United States District Court, N.D. Indiana, Fort Wayne Division

November 7, 2018

FRANK SHAMMA, Plaintiff/Counter-Defendant,
v.
SEIF EL-SHARIF, Defendant/Counter-Plaintiff.

          OPINION AND ORDER

          JOHN E. MARTIN, MAGISTRATE JUDGE

         This matter is before the Court on Plaintiff/Counter-Defendant's Motion to Dismiss Seif El-Sharif's Counterclaim and Memorandum in Support Thereof [DE 27], filed on July 5, 2018. Plaintiff/Counter-Defendant Frank Shamma moves to dismiss Defendant/Counter-Plaintiff Seif El-Sharif's counterclaim pursuant to Federal Rule of Procedure 12(b)(6), arguing that it was inadequately pled and that the statement from which the claim apparently arose was privileged. El-Sharif filed a response on August 17, 2018, and Shamma filed a reply on August 29, 2018.

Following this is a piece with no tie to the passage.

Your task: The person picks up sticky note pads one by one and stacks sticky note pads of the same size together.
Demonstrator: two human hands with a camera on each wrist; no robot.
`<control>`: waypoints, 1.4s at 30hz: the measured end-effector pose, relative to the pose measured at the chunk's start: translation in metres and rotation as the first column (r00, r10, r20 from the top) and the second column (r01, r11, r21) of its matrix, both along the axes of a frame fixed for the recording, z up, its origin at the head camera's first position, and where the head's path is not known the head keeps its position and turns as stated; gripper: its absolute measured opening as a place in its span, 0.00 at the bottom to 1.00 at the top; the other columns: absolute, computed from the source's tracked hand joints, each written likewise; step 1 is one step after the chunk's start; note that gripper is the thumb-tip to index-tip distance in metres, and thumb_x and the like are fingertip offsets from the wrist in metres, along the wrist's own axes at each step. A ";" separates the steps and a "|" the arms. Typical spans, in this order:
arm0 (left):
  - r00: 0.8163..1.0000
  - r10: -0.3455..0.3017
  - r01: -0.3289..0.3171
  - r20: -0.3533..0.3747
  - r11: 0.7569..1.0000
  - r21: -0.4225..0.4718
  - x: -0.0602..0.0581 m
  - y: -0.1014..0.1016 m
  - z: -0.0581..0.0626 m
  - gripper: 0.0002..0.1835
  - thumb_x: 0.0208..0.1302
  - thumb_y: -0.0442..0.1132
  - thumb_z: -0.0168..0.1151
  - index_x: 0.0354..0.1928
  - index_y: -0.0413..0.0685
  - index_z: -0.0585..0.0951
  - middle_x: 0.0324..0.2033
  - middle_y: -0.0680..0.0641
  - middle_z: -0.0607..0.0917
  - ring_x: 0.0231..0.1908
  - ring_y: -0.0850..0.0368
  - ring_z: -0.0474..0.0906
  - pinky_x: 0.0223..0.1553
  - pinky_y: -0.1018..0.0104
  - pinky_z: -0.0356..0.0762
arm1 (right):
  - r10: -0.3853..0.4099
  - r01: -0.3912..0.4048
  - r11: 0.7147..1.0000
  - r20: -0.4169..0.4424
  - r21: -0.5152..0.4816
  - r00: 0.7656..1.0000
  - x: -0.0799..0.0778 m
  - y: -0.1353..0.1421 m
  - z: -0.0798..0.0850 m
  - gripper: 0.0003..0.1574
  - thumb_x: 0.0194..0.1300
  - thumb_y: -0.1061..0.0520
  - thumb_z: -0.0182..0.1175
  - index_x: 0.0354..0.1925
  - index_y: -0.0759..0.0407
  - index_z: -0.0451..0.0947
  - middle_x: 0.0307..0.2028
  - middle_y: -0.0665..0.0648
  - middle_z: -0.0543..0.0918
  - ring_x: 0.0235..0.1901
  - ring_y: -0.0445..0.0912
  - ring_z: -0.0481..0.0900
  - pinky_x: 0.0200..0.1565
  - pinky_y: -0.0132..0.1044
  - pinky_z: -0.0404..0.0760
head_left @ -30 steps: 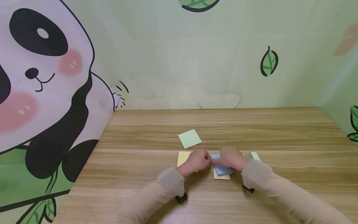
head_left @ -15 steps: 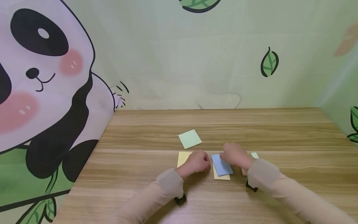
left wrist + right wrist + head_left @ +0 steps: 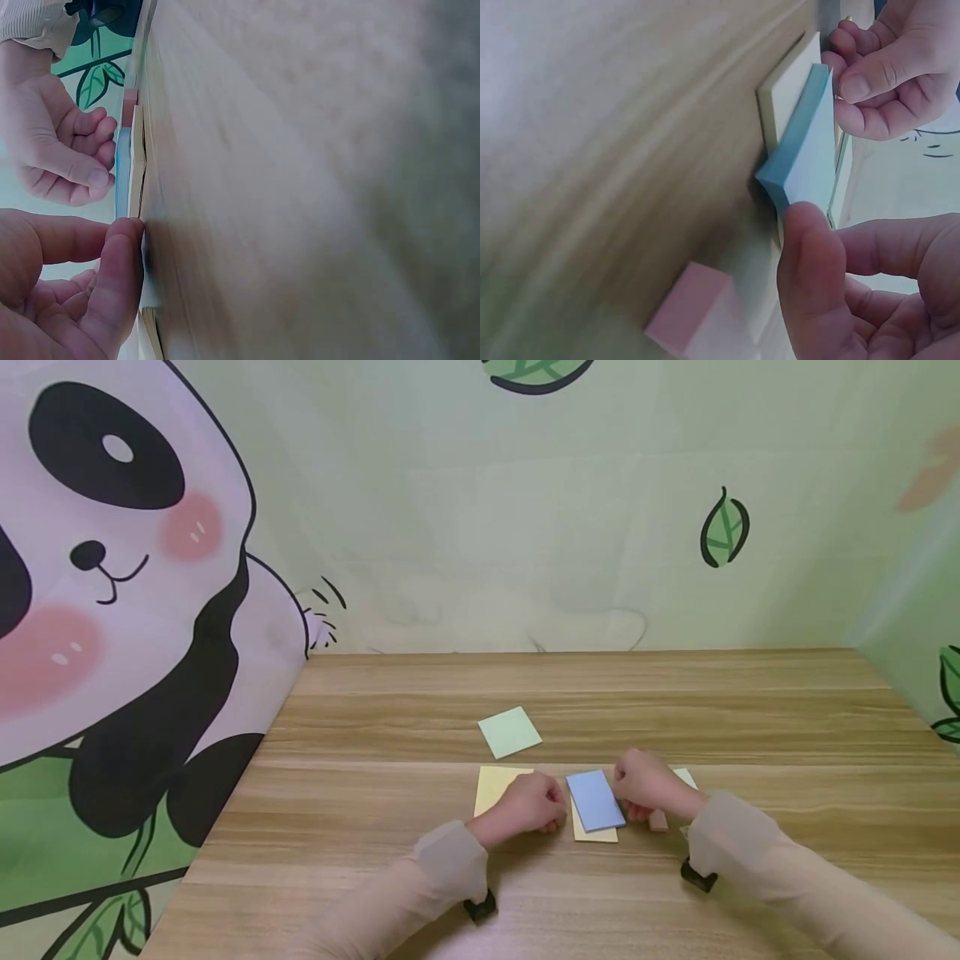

         Shamma's original Complaint alleges that El-Sharif, his long-time friend and business associate, paid “hit men” to maim or kill Shamma after their personal and business relationships deteriorated. El-Sharif made a single counterclaim, alleging “intentional and negligent infliction of emotional distress” caused by “false, baseless and outrageous” claims brought by Shamma.

         Shamma argues that the counterclaim should be dismissed for failing to meet federal notice pleading requirements. To survive a Rule 12(b)(6) motion to dismiss, the claim must “contain sufficient factual matter, accepted as true, to ‘state a claim to relief that is plausible on its face.'” Ashcroft v. Iqbal, 556 U.S. 662, 678 (2009) (citing Bell Atlantic v. Twombly, 550 U.S. 544, 570 (2007)).This obligation “requires more than labels and conclusions, and a formulaic recitation of the elements of a cause of action will not do.” Twombly, 550 U.S. at 555 (quotation marks and brackets omitted); see also Iqbal, 556 U.S. at 678-79; Brooks v. Ross, 578 F.3d 574, 581 (7th Cir. 2009).

         El-Sharif's counterclaim contains no facts at all. It states that “false, baseless and outrageous” claims were “contained in Shamma's complaint, ” and that El-Sharif has suffered distress as a “proximate result.” It consists entirely of “labels and conclusions, ” which are insufficient to state a claim for relief. Twombly, 550 U.S. at 555.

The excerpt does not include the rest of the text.